Software 和 Hardware之间的队列不一定是一一对应的关系。Software Staging Queues可以利用之前block layer的一些优化策略。

IO-Scheduling & Tagged IO and IO Accounting

现在的IO-Scheduling想尽办法地将随机操作转化为顺序操作，所以要做很多的额外的工作。这里的实现方式不同，在Hardware Dispatch Queues上面的IO请求，使用的是简单的FIFO的策略。与此同时，为了在HHD之类的硬件上or保持兼容性等的原因。请求全局的重排序也是可以在Mutil-Queue中实现的，实现的位置在Software Staging Queues。对于现在默认的保证公平的IO调度器(就是CFQ IO调度器)，是在IO性能不足下的一种资源分配策略，而如果是高速的存储硬件，IO性能是充足的，也就不需要复杂的调度策略。这里Paper中也没有把问题说死：

If fairness is essential, it is possible to design a scheduler that exploits the characteristics of SSDs at coarser granularity to achieve lower performance overhead. Whether the scheduler should reside in the block layer or on the SSD controller is an open issue. If the SSD is responsible for fair IO scheduling, it can leverage internal device parallelism, and lower latency, at the cost of additional interface complexity between disk and OS.

为了与前面的两级队列相适应，在其它方面也走出了一些优化。

tag-based completions，一个tag 是一个整数，标示出了一个IO请求在驱动submission queue中的位置。当完成这个标记后(一种指示操作?)，就意味着对应的IO操作以及完成。避免了一些搜索。
更加细粒度的统计功能，同时考虑了software queues 和 dispatch queues。也方便了blktrace之类的工具对IO的追踪操作。

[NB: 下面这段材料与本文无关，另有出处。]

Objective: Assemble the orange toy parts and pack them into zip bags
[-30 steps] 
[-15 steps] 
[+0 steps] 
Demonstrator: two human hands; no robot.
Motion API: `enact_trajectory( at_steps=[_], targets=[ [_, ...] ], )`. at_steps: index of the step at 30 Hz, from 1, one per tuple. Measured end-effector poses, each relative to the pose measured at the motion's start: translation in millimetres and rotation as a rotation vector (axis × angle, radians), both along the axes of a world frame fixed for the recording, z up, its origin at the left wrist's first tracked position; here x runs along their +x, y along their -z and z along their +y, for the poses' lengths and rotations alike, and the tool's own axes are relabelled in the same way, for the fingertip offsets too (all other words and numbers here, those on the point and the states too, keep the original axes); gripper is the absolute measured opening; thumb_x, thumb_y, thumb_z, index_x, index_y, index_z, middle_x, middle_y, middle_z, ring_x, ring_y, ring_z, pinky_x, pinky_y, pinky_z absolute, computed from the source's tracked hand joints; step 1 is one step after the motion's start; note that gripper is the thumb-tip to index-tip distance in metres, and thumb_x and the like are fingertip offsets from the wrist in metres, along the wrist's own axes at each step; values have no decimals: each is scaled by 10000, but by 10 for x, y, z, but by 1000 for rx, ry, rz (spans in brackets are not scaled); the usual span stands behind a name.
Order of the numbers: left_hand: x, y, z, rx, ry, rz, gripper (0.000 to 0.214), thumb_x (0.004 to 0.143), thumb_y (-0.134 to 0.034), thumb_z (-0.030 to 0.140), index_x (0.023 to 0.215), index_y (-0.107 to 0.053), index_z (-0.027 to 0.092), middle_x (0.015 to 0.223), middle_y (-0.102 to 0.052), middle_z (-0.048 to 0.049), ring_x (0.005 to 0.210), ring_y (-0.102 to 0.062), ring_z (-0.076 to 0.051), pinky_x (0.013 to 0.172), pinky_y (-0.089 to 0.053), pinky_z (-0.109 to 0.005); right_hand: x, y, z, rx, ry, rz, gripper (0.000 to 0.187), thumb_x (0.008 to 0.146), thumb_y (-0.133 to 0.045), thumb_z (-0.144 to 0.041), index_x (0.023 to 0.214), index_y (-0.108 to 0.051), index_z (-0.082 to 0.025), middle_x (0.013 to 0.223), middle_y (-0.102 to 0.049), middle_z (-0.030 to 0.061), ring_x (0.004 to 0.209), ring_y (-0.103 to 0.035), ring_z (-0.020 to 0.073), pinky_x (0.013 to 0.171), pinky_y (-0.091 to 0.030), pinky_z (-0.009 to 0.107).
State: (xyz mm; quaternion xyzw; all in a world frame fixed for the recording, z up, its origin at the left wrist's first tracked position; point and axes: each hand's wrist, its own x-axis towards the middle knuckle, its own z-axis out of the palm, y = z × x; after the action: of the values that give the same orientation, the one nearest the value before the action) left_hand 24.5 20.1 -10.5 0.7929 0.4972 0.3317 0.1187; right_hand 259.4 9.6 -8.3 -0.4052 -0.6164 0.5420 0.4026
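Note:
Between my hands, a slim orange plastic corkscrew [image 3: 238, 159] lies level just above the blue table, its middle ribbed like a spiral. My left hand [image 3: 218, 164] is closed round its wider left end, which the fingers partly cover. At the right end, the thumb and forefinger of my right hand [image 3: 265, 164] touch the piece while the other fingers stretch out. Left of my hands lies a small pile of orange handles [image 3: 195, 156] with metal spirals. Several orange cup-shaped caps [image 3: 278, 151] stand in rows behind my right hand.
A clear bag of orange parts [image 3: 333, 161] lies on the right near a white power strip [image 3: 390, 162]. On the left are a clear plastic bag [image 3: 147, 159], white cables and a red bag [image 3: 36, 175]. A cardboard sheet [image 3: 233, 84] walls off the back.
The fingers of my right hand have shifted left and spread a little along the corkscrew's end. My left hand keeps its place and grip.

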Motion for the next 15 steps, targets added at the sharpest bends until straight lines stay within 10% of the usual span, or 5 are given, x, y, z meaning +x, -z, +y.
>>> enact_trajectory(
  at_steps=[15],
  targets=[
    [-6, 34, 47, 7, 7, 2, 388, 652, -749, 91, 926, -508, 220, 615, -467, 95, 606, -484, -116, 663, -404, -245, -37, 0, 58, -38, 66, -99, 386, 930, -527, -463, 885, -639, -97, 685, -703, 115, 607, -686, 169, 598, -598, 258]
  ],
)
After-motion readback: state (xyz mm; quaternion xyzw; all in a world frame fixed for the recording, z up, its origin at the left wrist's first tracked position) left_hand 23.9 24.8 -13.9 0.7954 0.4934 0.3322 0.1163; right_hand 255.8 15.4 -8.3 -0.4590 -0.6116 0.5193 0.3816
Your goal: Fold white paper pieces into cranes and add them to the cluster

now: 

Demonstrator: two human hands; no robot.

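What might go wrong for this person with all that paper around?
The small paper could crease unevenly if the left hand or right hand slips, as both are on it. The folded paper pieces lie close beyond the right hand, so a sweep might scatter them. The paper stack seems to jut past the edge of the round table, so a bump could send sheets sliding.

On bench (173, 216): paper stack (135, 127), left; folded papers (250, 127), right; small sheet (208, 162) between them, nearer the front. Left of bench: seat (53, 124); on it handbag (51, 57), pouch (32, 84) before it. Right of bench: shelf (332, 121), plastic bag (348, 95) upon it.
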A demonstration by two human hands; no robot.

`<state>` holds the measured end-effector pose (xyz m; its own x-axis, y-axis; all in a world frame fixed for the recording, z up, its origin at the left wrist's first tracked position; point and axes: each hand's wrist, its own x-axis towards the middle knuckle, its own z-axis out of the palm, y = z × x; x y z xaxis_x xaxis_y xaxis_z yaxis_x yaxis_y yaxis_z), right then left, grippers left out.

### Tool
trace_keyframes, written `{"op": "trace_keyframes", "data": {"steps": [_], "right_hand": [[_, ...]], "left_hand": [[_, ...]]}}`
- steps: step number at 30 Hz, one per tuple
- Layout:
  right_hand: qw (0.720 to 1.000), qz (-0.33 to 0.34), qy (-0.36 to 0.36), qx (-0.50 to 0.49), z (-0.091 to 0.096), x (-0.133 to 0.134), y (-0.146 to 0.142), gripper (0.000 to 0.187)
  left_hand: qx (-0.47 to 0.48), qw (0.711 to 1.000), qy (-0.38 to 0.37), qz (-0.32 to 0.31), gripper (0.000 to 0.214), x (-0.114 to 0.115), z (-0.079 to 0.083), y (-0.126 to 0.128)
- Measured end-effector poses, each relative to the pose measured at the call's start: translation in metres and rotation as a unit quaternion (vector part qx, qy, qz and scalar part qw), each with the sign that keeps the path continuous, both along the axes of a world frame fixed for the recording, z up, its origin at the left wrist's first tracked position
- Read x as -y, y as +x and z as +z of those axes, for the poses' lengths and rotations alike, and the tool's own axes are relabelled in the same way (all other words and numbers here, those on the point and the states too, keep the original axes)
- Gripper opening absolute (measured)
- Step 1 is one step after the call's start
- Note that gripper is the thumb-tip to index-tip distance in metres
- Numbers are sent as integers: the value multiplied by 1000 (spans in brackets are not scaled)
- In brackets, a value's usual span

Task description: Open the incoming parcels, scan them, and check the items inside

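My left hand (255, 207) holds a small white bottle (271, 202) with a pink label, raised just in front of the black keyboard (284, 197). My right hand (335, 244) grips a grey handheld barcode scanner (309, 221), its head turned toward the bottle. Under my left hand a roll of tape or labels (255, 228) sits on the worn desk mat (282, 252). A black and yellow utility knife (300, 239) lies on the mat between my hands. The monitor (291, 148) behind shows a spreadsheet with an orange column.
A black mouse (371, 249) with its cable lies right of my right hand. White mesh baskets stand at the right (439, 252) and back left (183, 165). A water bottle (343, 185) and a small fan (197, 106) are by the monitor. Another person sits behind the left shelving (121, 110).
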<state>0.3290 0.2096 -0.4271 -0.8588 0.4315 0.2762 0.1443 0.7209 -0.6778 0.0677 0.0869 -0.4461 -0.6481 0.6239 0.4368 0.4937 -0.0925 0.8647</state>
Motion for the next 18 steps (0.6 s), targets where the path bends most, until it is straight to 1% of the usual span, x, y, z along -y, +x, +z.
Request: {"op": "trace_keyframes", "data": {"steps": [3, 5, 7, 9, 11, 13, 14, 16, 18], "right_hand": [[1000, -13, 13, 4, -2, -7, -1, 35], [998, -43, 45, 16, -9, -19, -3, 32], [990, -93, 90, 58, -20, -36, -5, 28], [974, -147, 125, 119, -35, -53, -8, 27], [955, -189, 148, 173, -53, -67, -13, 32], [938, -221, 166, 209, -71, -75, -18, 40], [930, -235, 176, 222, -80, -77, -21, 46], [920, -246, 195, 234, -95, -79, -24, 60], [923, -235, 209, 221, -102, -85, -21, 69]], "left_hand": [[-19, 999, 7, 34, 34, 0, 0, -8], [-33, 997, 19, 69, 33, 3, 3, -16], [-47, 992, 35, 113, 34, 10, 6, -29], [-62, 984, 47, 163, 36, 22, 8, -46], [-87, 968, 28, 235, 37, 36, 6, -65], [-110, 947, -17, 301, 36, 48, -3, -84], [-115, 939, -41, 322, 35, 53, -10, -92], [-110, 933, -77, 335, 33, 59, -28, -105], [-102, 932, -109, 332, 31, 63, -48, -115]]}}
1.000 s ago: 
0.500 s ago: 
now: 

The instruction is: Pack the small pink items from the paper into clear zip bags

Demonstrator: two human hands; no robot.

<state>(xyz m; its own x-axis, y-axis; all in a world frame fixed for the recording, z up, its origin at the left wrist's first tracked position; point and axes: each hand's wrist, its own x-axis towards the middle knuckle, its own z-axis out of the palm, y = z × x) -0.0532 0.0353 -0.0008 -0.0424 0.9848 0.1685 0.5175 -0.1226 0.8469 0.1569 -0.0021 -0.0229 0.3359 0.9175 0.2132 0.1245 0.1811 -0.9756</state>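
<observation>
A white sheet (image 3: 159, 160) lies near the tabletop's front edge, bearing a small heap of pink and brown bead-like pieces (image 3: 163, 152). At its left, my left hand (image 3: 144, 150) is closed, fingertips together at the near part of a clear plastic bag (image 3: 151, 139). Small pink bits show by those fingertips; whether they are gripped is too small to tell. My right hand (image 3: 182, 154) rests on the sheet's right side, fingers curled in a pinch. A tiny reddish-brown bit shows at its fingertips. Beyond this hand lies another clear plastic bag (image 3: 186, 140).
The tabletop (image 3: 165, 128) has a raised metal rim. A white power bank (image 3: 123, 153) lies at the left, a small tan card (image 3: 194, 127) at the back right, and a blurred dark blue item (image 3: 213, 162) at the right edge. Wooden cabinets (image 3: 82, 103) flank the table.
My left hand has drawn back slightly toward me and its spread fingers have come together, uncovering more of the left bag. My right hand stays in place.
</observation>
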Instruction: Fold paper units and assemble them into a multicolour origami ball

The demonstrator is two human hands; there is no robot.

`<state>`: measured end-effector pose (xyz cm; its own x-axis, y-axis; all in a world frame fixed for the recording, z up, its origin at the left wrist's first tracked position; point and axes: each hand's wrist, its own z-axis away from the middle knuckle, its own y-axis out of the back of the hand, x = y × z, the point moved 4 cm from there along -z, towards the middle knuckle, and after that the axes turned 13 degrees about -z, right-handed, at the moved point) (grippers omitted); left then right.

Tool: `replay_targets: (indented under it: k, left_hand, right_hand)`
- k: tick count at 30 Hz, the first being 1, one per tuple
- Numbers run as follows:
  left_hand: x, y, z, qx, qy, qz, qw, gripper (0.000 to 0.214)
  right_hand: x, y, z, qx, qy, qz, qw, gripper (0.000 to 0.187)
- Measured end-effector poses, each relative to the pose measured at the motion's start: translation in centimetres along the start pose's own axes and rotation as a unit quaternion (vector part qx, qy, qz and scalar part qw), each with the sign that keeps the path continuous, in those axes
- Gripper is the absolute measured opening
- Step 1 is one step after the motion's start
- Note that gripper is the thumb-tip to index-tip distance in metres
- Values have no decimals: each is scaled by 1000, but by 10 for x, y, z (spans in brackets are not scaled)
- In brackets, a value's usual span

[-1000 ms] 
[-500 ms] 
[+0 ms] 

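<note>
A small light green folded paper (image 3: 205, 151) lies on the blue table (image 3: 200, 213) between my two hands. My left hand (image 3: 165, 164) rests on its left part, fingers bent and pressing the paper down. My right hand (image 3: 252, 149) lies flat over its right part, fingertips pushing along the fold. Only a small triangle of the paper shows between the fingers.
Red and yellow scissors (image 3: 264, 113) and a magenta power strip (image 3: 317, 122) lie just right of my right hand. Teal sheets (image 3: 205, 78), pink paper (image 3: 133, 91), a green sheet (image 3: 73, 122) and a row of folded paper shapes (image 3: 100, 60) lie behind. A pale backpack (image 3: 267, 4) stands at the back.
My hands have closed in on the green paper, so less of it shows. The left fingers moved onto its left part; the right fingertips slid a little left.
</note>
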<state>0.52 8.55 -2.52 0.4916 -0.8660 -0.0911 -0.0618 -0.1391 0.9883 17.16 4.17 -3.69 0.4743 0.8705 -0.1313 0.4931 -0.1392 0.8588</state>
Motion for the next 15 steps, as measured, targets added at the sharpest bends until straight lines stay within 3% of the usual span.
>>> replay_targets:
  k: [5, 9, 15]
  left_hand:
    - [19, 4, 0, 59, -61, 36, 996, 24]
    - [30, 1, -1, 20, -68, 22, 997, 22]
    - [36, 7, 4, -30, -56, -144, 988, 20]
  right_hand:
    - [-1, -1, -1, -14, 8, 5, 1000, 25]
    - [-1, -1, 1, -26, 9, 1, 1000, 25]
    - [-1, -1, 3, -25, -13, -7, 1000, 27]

Multiqueue Impact on Device Manufacturers

对于制造商来说就是驱动的优化了，主要是dispatch queue，submission queue ，IO tag handling 的处理。

0x04 评估

具体参看论文:

With SQ, the maximum latency reaches 250 milliseconds in the 4 sockets system and 750 milliseconds on the 8 sockets system. Interestingly, with SQ on a 8 sockets sys- tems, 20% of the IO requests take more than 1 millisecond to complete. This is a very significant source of variability for IO performance. In contrast, with MQ, the number of IOs which take more than 1ms to complete only reaches 0.15% for an 8 socket system, while it is below 0.01% for the other systems. Note Raw exhibits minimal, but stable, variation across all systems with around 0.02% of the IOs that take more than 1ms to complete.

参考

Linux Block IO: Introducing Multi-queue SSD Access on Multi-core Systems, SYSTOR ’13.